Which lines of the records below contain the word "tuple"? Report each of them in full.

Provided records:
▶

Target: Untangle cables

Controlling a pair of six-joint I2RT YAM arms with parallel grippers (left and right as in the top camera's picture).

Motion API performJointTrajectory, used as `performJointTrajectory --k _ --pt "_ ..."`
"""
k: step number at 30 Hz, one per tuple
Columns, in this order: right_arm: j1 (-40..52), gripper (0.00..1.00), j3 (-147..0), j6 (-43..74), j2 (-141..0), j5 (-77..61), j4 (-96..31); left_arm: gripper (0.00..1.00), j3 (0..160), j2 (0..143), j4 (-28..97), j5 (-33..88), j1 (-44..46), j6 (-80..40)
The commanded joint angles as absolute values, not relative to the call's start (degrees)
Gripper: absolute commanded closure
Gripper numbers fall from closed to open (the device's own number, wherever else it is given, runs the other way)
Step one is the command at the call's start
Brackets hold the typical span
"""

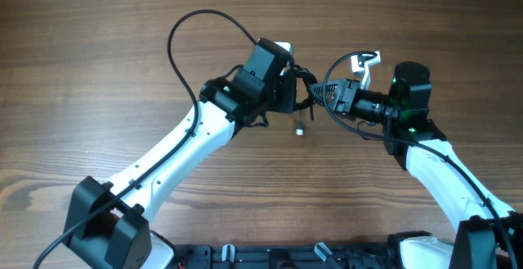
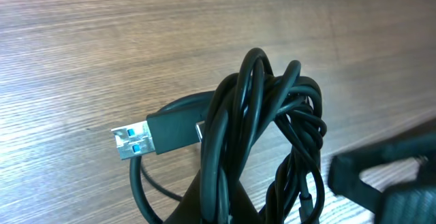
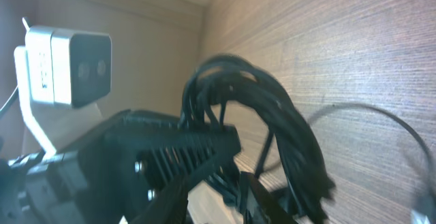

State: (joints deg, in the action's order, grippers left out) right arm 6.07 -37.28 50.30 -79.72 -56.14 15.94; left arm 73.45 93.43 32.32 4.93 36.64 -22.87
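Observation:
The cables [image 1: 311,89] are one tangled black bundle held above the table between my two grippers. My left gripper [image 1: 296,91] is shut on the bundle. In the left wrist view its dark finger [image 2: 225,200] pinches the strands [image 2: 272,108], and a silver and blue USB plug [image 2: 131,142] sticks out to the left. Another small plug [image 1: 300,128] hangs below the bundle. My right gripper [image 1: 333,97] meets the bundle from the right. In the blurred right wrist view its fingers [image 3: 228,186] are nearly closed around strands at the foot of the bundle [image 3: 272,115].
The wooden table [image 1: 98,48] lies under everything. A thin cable loop [image 1: 347,126] curls around the right gripper. The left arm's own thick black cable [image 1: 184,32] arches at the back. The left wrist camera [image 3: 68,57] is close in front of the right gripper.

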Motion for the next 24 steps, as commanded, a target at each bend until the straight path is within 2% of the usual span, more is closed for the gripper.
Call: performJointTrajectory --k 1,7,11,24 --pt "5.9 0.74 -37.9 50.1 -80.1 -57.8 15.8 0.96 73.8 92.6 31.9 4.0 35.6 -23.9" --pt "6.0 0.83 -37.9 50.0 -80.1 -55.7 13.7 0.96 73.8 92.6 30.4 5.0 35.7 -27.7" --pt "6.5 0.96 -37.9 50.0 -80.1 -53.9 12.6 0.96 73.8 92.6 29.6 7.0 36.4 -27.7" --pt "10.0 0.95 -37.9 49.3 -80.1 -42.0 9.9 0.96 73.8 92.6 28.0 8.9 40.6 -27.4"
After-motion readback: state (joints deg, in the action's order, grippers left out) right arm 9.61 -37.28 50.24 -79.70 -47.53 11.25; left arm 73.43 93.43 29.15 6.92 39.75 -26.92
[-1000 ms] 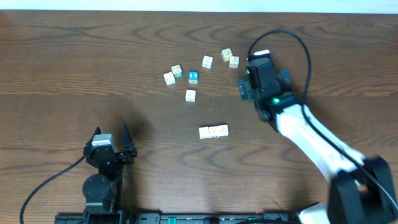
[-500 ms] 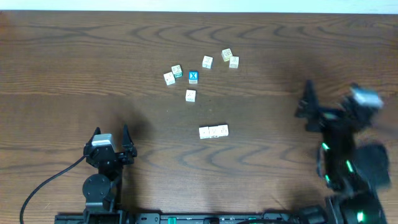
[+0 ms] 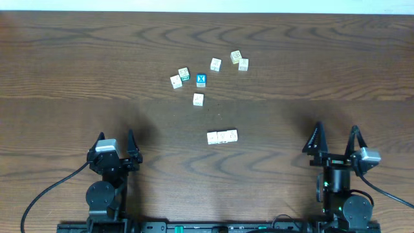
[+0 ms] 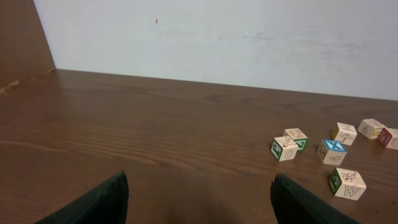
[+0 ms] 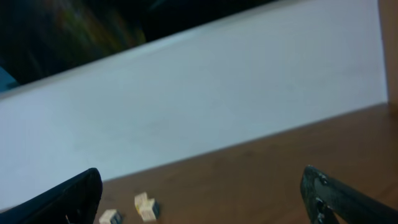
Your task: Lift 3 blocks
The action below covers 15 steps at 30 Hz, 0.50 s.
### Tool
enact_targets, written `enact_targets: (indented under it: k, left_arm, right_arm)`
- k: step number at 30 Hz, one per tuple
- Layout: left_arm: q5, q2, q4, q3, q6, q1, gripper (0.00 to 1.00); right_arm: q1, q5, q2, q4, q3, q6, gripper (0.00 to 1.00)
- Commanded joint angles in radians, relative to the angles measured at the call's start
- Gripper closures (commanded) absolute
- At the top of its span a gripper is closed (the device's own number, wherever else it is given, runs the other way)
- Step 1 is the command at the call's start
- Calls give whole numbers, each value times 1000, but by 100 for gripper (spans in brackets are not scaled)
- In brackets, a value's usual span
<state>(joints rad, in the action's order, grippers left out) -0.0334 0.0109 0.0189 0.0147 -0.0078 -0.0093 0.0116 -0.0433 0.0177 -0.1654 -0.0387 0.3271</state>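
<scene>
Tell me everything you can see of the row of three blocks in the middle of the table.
The row of three blocks sits on the dark wood table, apart from the scattered cubes beyond it. It is three small cream cubes, seemingly wooden, side by side and apparently touching. Any print is too small to make out. Only the table touches it.

I'm getting soft, even light on the overhead feed, sharp right across the worktop [image 3: 77,58], with only faint smudgy shadows beside the left hand [image 3: 115,134] and the right hand [image 3: 336,129]. The left wrist feed is crisp, with a mild sheen on the wood. The right wrist feed is smeared and soft, dark along its top, its cubes [image 5: 146,206] blurry.
</scene>
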Motion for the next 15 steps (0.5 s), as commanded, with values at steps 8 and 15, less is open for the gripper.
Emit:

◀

Answer below:
k: step number at 30 Hz, one per tuple
- k: step number at 30 Hz, one per tuple

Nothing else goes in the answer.